* _Exercise requirements_:
Retype exactly the lines of the material below, from the one containing "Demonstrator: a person" through the last, with both ends kept.

* _Material provided_:
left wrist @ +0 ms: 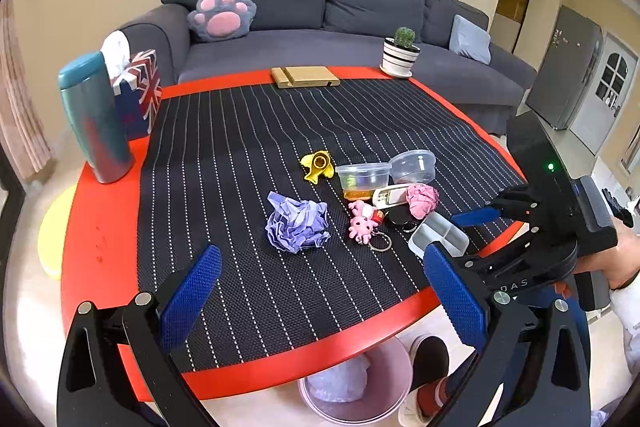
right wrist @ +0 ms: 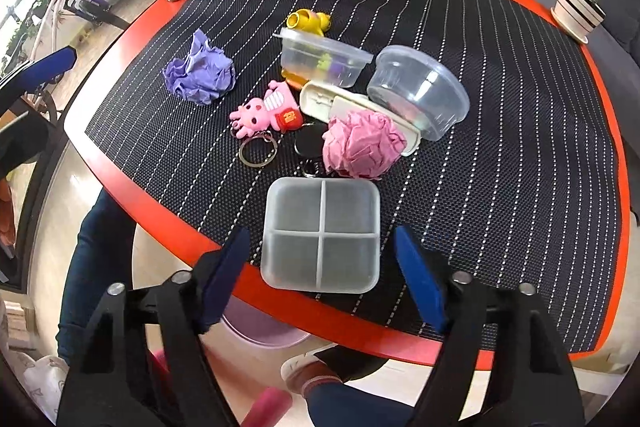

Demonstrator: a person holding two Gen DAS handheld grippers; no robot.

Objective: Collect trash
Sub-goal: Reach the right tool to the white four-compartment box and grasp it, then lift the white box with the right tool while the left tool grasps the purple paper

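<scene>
Right hand-held gripper (right wrist: 320,279), jaws part-open astride our divided tray (right wrist: 320,235), untouched: next we close and bin it.

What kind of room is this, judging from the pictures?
Most likely a home living room. A grey sofa with a paw-shaped cushion stands behind a round red table, and a refrigerator is visible further back, near a doorway.
</scene>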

* _Your response_:
Demonstrator: a person holding two Gen DAS handheld grippers; no robot.

Objective: Collect trash
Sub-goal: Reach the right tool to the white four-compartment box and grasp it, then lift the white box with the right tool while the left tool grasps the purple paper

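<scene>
Right hand-held gripper (right wrist: 320,279), jaws part-open astride our divided tray (right wrist: 320,235), untouched: next we close and bin it.

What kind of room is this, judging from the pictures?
Most likely a home living room. A grey sofa with a paw-shaped cushion stands behind a round red table, and a refrigerator is visible further back, near a doorway.
</scene>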

The response has been given in full.